Example 1: Confirmation of Role of p62 in ER-Phagy and ER Homeostasis

To elucidate the role of p62 in ER-phagy as an N-recognin, the localization of p62 was monitored in comparison to those of ER-residing proteins using immunostaining analysis. The p62 stainings marked the ER, forming puncta that were co-localized with the ER transmembrane protein calnexin (FIG. 1A) as well as proteins comprising the KDEL (Lys-Asp-Glu-Leu) sequence, an ER-retention signal (FIG. 7A). It was thus determined whether p62-associated ER compartments were subject to autophagic degradation. Autophagic flux assays using bafilomycin A1 showed that these puncta comprising ER proteins were targeted to LC3-GFP⁺ autophagic vacuoles (FIGS. 1A and 7A). Autophagic targeting (FIGS. 1B, 1C, 7B and 7C) and degradation (FIG. 1D) of ER proteins was inhibited by p62 knockdown (FIG. 1D) as strongly as by chemical inhibition of autophagy (FIG. 1E) or by Atg5 knockdown (FIG. 7E) as opposed to proteasomal inhibition (FIG. 7D). As these results suggest that p62-dependent macroautophagy mediates ER-phagy in normally growing cells, it was subsequently examined whether p62 mediated the autophagic degradation of ER compartments in stressed cells. When cells were treated with the proteasome inhibitor MG132, p62 knockdown impaired the turnover of BiP (FIG. 1F) as well as other KDEL (Lys-Asp-Glu-Leu) proteins (FIG. 1G). These results suggest that p62 mediates ER-phagy in normal cells as well as stressed cells.

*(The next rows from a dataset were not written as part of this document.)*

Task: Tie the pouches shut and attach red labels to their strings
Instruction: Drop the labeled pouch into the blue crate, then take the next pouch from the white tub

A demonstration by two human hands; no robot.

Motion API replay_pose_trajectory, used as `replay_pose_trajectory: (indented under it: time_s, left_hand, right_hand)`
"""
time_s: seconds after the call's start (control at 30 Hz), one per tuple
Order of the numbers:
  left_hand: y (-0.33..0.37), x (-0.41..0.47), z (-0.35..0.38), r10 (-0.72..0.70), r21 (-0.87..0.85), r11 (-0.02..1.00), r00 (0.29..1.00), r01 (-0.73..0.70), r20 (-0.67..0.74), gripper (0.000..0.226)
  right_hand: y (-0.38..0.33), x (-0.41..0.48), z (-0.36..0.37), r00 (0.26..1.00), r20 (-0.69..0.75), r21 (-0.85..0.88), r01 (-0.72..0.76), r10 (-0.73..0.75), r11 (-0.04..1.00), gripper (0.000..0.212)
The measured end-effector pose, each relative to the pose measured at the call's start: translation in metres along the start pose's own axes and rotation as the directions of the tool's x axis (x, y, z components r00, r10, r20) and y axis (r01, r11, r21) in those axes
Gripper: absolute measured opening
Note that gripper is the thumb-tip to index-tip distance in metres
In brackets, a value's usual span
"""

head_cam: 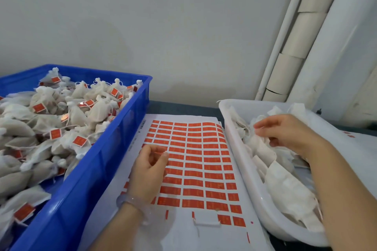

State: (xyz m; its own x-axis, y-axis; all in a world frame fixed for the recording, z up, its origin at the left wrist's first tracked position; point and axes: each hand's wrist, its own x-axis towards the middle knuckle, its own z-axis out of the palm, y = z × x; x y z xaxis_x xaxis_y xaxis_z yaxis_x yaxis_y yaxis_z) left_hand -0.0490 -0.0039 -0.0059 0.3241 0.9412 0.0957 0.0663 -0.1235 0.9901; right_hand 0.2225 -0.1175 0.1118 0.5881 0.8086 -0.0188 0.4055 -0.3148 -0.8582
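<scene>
A: So, what sits left, and how much room is there?

B: Blue crate, heaped with tied pouches, each with a red tag on its string. Its right wall lies along the left edge of the label sheet. The sheet fills the gap between the crate and the white tray, whose left rim overlaps the sheet's right edge. The only open lane is that strip, and a bare white patch near us where labels are gone.

A: Any writing you can read?

B: No. The red labels carry pale print, too small to make out.

A: Left hand?

B: Left hand hovers over the sheet's left columns, fingers curled, thumb by the forefinger. I cannot tell whether it pinches a label.

A: And on the right?

B: The tray holds loose pouches, untied and without tags. Right hand is inside at the far end, fingers curled into the top pouch, gripping its fabric. Pale tubes lean on the wall far right.
</scene>
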Motion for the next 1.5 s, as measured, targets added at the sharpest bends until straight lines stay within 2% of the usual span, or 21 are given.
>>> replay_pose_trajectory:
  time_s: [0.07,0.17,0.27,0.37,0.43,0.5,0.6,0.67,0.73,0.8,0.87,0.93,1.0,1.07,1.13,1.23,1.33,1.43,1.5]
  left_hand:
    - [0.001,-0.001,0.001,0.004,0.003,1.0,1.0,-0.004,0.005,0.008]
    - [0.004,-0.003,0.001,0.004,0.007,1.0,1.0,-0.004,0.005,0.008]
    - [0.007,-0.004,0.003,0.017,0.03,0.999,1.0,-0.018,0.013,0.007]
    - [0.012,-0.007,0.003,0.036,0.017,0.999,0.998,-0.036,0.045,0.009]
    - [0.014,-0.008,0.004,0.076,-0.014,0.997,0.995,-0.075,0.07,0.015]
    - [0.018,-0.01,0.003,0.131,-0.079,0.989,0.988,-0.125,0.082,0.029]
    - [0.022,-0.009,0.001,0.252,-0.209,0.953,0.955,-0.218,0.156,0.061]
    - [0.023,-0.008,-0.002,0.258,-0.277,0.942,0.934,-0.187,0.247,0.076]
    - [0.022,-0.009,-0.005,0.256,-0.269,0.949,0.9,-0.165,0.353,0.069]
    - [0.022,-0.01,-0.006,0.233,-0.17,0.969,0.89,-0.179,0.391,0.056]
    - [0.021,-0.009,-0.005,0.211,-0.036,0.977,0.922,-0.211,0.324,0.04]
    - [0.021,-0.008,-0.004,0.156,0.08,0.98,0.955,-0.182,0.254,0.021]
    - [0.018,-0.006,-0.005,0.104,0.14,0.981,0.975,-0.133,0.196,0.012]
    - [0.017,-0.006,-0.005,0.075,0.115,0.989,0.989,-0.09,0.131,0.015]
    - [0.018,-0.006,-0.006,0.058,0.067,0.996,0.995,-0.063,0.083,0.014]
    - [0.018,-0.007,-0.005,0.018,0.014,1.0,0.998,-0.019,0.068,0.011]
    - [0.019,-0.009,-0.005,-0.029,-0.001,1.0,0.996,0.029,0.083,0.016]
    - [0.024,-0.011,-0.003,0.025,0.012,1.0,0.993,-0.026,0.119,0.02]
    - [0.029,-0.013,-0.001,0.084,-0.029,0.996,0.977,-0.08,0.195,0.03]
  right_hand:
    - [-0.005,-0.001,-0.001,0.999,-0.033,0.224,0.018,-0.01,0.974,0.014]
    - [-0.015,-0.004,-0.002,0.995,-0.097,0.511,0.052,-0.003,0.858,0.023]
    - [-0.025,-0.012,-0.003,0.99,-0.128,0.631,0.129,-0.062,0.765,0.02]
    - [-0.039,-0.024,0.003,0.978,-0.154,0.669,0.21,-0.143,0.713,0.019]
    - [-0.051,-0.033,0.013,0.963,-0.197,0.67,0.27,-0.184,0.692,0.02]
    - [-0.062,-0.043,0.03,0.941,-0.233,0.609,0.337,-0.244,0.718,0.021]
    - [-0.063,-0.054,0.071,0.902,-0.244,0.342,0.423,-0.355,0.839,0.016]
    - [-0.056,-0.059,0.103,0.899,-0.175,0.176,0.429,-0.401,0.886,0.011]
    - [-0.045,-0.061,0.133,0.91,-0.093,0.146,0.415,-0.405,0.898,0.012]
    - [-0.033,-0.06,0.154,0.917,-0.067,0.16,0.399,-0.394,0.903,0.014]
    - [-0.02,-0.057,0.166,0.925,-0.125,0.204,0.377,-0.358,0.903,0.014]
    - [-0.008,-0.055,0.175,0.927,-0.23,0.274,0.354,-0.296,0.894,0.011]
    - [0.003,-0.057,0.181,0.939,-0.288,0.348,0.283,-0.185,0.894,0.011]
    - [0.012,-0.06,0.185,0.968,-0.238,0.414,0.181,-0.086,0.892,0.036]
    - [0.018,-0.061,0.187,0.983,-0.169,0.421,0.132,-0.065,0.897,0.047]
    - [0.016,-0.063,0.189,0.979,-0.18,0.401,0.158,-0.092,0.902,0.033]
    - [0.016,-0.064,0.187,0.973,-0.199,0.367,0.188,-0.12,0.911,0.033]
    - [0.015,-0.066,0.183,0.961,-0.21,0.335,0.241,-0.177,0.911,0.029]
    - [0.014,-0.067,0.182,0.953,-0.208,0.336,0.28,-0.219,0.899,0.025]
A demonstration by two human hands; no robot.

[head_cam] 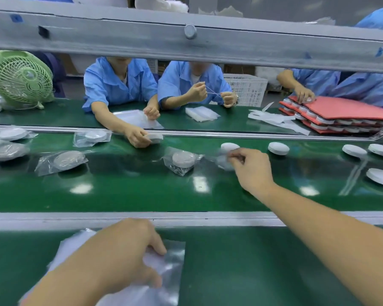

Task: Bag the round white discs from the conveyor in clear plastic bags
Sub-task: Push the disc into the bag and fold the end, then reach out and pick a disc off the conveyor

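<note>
Mid-belt, right hand (252, 168) pinches bagged disc (223, 161); left hand (124, 250) grips bags (174, 259).

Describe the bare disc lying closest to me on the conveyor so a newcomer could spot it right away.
Find the glossy green conveyor belt crossing the middle and follow it right, past the right hand. At the picture's right edge one white disc lies alone toward the near rail; the other unbagged discs sit farther back.
</note>
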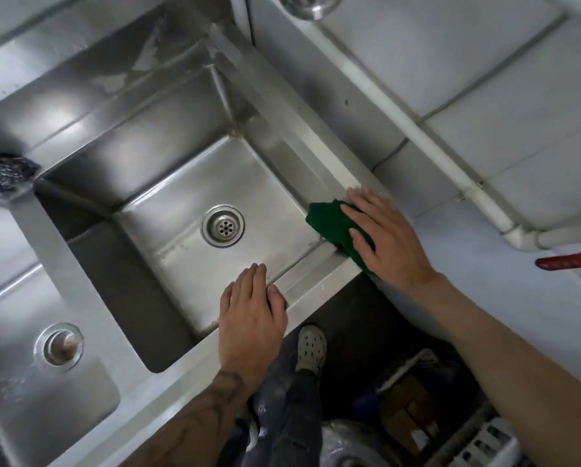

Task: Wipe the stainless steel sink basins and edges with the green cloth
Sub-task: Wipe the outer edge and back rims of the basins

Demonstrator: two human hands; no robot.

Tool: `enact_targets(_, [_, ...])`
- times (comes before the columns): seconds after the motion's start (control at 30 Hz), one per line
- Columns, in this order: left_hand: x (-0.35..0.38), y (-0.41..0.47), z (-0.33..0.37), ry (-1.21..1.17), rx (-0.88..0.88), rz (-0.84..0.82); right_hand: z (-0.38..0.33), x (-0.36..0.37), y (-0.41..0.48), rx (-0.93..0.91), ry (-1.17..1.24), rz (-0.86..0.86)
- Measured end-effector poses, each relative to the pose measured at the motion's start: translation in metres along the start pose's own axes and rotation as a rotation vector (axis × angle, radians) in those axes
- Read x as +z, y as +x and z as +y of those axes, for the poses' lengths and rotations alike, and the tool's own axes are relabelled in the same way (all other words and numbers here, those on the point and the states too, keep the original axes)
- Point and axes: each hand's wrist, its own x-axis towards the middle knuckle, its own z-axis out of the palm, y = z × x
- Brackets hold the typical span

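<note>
Listing, left to right: grey steel-wool scourer, far from my fingers. Square stainless steel basin, just beyond my left hand, fingers straight, holding nothing, resting on the front edge. Crumpled green cloth, pressed on the rim corner under my right hand, fingers flat. Estimate: edges underway, basins left.

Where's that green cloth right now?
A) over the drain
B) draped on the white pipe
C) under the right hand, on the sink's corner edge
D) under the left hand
C: the right hand lies flat on the green cloth at the corner of the sink edge.
</note>
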Motion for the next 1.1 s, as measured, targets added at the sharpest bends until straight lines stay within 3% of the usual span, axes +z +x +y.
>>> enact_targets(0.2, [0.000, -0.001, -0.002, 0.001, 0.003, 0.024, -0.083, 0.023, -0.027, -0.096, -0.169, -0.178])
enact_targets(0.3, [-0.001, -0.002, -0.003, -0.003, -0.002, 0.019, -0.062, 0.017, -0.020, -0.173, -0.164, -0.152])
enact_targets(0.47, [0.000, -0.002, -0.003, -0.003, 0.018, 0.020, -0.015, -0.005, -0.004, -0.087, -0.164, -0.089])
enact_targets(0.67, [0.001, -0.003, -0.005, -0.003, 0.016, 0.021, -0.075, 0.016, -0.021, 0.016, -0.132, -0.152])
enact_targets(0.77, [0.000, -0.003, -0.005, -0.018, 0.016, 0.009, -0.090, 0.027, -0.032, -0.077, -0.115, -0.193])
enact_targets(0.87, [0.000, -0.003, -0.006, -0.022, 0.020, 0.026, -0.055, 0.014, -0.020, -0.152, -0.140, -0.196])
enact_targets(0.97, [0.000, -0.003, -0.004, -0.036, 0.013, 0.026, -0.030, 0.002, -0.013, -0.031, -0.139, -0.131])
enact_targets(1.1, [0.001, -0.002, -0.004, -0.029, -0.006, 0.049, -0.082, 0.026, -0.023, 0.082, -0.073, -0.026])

Next, it was tested whether p62 modulated the ER homeostasis. Immunoblotting analysis showed that autophagic inhibition rendered cells hypersensitive to ER stress as indicated by the increased level of CHOP (C/EBP Homologous Protein) (FIG. 1H). When p62 was depleted, the ER as a whole, as stained by calnexin and KDEL, lost its morphological integrity and spontaneously swelled (FIGS. 1I and 1J). The expanded ER was broken down into morphologically abnormal fragments (FIGS. 1I, 7F and 7G), which were devoid of LC3+ vacuoles (FIGS. 7F and 7H). Consistently, p62-deficient cells were hypersensitive to various ER stressors, triggering ER stress and apoptosis as confirmed by CHOP levels and PARP1 cleavage (FIG. 1K). These results suggest that p62-mediated macroautophagy plays a protective role in ER homeostasis.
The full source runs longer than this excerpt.